A/N: Thanks to Sherry x x
Chapter 35
Edward held me for what seemed like hours, just letting me cry, until there weren't any tears left to shed. When I had finally settled down, he pulled back to look at me. "Talk to me," he pleaded.
I wasn't sure what he wanted to me to say.
"You said, seeing me with Irina brought back memories you didn't want to relive. Tell me about them. Tell me why you are in so much pain, Bella. I want to help you, but you gotta let me in."
I shifted away from him and looked down at my hands. I didn't want to talk about Jacob. I didn't want to revisit those memories, but at the same time I knew things had gone too far. I owed Edward an explanation at the very least.
"I assume Jasper told you about my parent's accident?" Edward nodded. "Losing them was hard. Waving them off one minute and then finding out they were dead the next. I can't begin to tell you how that feels… Never getting to say goodbye to them. Living with regrets, of harsh words that we had exchanged. Never getting to tell my parents how much I loved them or appreciated them. I would do anything just to see them again."

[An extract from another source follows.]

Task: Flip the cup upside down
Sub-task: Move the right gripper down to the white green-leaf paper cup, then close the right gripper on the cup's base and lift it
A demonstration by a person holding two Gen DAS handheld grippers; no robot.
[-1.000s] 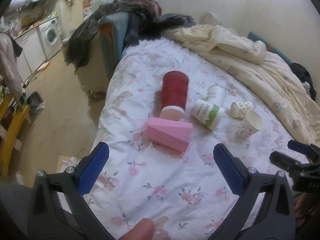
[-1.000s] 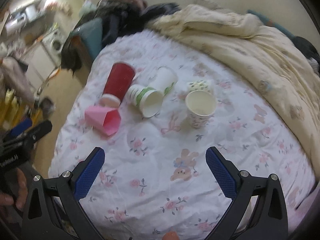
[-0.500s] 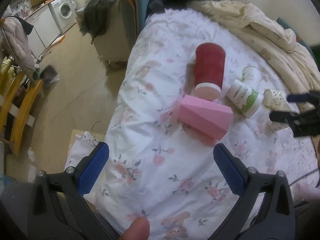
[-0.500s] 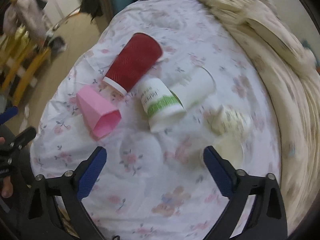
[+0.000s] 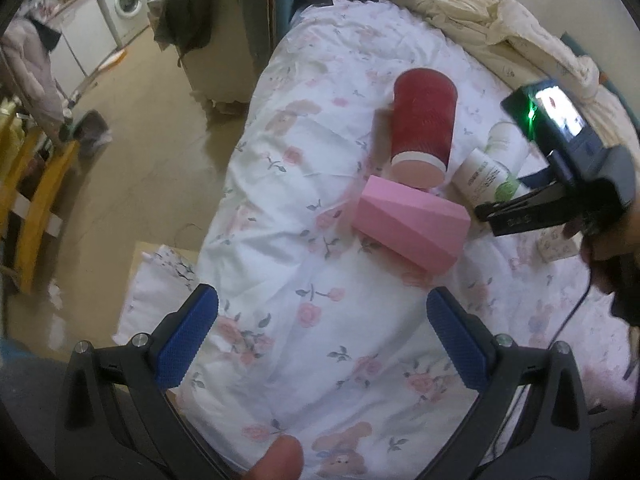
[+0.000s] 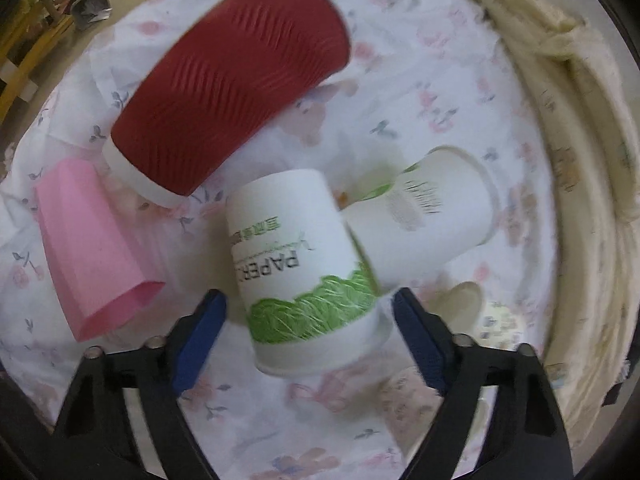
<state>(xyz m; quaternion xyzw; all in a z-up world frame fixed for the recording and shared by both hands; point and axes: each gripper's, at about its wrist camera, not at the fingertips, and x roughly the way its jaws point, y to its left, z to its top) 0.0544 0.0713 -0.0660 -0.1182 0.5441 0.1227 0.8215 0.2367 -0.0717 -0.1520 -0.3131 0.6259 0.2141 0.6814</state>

Edward reached over and squeezed my hand.
"I don't think I would have made it through the first month if it hadn't been for Jacob, my boyfriend at the time. He was my reason for living, my reason for pushing through each day even when I didn't want to. Now that I look back, I realize that I only saw what I wanted to see. I thought he loved me. I thought he was the one. That was until the moment that I found him in bed with my best friend.
"Jacob and I got into a fight, he was mad as hell. He believed he was doing me a favor by keeping me around. It turned out he had planned to breakup with me to be with Angela, but then my parents had died and he thought it was best to keep me around for a while. He drove away livid that night and got into an accident. He died."
"I'm sorry, Bella."
I nodded, tears welling in my eyes again. "If that wasn't enough, Angela and some of our friends blamed me for his death. That was when I started hanging with the wrong crowd, stealing and taking drugs. I just wanted to escape, maybe even part of me wanted to die. Jasper's mom tried to reach me, but I wouldn't let her in. She eventually got fed up with the cops coming to the door. She was going to kick me out, that was when Jasper agreed to take me.
"In all honesty, I didn't plan on sticking around here long. I knew Jasper and Alice would get fed up with me sooner or later, but then you came into my life and refused to leave. No matter how much I tried to push you away. You made me start to feel again, to live. I thought I could be happy, but then I saw you with that woman."
"My cousin."
"And everything just came rushing back. I just wanted it to stop. I wanted to stop hurting, to stop feeling. I was running. You're right, it's what I do. I run and I push people away. I do whatever I can to protect myself. I just don't want to hurt anymore, but I don't want to hurt you either. I'm sorry. I'm sorry that I never trusted you. I'm sorry that I never gave you a chance to explain. I'm sorry for everything."
"I'm sorry too," Edward said, pulling me back into his arms and holding me tight. "I'm sorry that you've been hurt. I'm sorry for every tear that you've cried, but please know I will never do anything to hurt you. I'm not like him." He stroked his thumb along his cheek and then across my lips. "I only ever want to make you smile."